- Mark as New
- Bookmark
- Subscribe
- Mute
- Subscribe to RSS Feed
- Permalink
- Report Inappropriate Content
Kevin,
Cray MPI on their XC systems sets env var ALPS_APP_PE to the rank, unique for each rank, from 0 to N-1 for N ranks. They do not use the same env vars as MPICH, Intel MPI or OpenMPI to pass rank information down to applications.
advixe-cl run under MPI needs to open a results dir for each rank. I believe it is looking at MPICH, iMPI and OpenMPI env vars to find the rank number to use for the results directories. I am pretty sure it is not looking for Cray's env var ALPS_APP_PE. What I'm seeing is if I launch a Cray MPI job thusly:
aprun -n 1 advixe-cl --results-dir=/foodir ./a.out this works. When I run more than 1 rank I get a file open error on the results dir.
As background, Vtune used to have this problem also.
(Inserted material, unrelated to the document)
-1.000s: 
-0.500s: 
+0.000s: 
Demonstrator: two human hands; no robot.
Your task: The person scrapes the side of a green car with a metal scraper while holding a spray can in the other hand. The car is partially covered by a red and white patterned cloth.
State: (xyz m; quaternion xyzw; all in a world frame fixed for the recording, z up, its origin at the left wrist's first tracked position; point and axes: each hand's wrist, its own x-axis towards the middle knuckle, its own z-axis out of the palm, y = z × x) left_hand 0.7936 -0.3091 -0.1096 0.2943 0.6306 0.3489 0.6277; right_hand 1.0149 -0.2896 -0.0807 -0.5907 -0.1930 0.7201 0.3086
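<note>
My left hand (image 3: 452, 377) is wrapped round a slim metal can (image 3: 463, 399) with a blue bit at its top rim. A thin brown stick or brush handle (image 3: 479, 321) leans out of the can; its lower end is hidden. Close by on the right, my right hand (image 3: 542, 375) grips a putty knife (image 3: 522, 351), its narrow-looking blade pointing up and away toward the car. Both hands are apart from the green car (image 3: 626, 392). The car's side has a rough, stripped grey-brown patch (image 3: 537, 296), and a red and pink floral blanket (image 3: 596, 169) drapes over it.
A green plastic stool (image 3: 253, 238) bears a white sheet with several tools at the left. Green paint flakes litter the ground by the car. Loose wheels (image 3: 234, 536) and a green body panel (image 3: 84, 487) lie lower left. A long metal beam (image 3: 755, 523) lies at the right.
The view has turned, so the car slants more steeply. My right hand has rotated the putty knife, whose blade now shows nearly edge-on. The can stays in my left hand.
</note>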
They modified their collector to look for an MPI job's rank via the env vars of MPICH, OpenMPI and Cray's ALPS_APP_PE. I think advixe-cl needs this similar mod, to look for env var ALPS_APP_PE to flag an MPI job and to fetch the rank to use in the results dir name.
Could you confirm that the collector is not looking for ALPS_APP_PE to indicate an MPI job and to fetch the rank? If not, consider this a feature request to get advixe-cl to work under Cray's ALP MPI environment.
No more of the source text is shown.